I made a textbased rpg-game once where several actions were stored in the database waiting to get triggered at a specified time. I found out that it did not make any difference if the script fired at the time it should, or when the first person visiting the page after the time is beyond the timestamp. You could do these events before displaying the content of the page. (I used a file called monitor, to keep it simple).
Would you like to say more about your "event"?
Unless you feel like writing a daemon/service/etc., cron would be your best bet. If you need a job ran more often than minutely, use a lockfile solution and a looping script.
Well not really, Crons are your best bet.
Other than that call a script, and if certain parameters are met such as time elapsed then run the script.
I'm pretty sure I've seen this done in a php script once, although I cant find the script. It was some script that would automatically check for updates to that script, and then replace itself if there was an update.
I don't actually need all that, I just want to be able to make my PHP script automatically run every 30 minutes to an hour, but I'd like to do it without cronjobs, if its possible.
Any suggestions? Or is it even possible?
EDIT: After reading through a possible duplicate that RC linked to, I'd like to clarify.
I'd like to do this completely without using resources outside of the PHP script. AKA no outside cronjobs that send a GET request. I'd also like to do it without keeping the script running constantly and sleeping for 30 minutes
If you get enough hits this will work...
Store a last update time somewhere(file, db, etc...). In a file that gets enough hits add a code that checks if the last update time was more xx minutes ago. If it was then run the script.
You may want to use the PHP's sleep function with specified time to run your code with that interval or you may want to try some online cron job services if you wish.
Without keeping the script running constantly, you'll either have to use something hackish that's not guaranteed to actually run (using regular user pages accesses to run a side routine to see if X amount of time has passed since last run of the script and if so, run it again), or use an external service like cron. There's no way for a regular PHP script to just magically invoke itself.

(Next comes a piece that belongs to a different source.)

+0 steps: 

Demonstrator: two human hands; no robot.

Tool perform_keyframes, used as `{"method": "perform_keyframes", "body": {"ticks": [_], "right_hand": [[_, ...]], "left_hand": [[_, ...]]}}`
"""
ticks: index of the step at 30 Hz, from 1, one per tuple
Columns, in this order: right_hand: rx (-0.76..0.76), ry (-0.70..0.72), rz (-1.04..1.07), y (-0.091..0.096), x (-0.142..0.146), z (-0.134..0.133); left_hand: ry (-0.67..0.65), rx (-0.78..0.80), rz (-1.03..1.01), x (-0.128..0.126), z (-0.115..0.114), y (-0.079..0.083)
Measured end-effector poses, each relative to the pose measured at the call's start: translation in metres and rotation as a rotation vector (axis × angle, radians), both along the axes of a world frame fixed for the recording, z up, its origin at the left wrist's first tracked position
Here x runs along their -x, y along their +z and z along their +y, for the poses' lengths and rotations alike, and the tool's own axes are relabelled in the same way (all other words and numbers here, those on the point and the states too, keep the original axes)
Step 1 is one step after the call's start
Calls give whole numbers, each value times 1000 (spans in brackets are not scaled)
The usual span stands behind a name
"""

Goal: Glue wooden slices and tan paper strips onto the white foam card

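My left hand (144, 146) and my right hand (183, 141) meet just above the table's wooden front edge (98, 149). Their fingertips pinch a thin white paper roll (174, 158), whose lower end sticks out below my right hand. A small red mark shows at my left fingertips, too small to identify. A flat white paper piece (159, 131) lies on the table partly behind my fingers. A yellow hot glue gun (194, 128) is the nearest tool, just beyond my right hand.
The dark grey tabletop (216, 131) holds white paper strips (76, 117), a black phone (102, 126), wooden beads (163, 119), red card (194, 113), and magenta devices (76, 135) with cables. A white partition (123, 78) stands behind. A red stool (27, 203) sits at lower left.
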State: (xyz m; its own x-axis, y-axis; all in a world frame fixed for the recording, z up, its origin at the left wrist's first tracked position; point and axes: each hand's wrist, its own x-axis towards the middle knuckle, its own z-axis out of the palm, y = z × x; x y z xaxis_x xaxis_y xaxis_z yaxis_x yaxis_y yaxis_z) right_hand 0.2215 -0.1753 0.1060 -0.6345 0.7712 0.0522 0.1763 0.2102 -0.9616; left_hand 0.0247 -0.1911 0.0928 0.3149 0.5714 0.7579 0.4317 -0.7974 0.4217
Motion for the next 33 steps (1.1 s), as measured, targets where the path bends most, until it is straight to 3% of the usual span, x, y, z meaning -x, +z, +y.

You can either use AJAX calls from your real visitors to run scheduled jobs in the background (google for "poor man's cron", there are a number of implementations out there) or use some external cron-like service (for example a cronjob on some other machine). In theory you could just run a PHP script with no timeout and make it loop forever and fire off requests at the appropriate time, but the only thing that would achieve is reinventing cron in a very ineffective and fragile way (if the script dies for some reason, it will never start again on its own, while cron would just call it again).
Either way, you will need to set proper execution time so the script does not exceed it.
I found this:
<?php
// name of your file
$myFile="time.db";
$time=file($myFile);
if(time()-3600 > $time[0]){
// an hour has elapsed
// do your thing.
// write the new timestamp to file
$fh = fopen($myFile, 'w') or die("can't open file");
fwrite($fh, time());
fclose($fh);
}
else{
// it hasn't been an hour yet, so do nothing
}
?>
in here
If the host includes a mysql 5.1+ db then perhaps timed triggers are availible to call the script? I like these mission impossible type questions, but need more information on what kind of playground and rules for the best answer.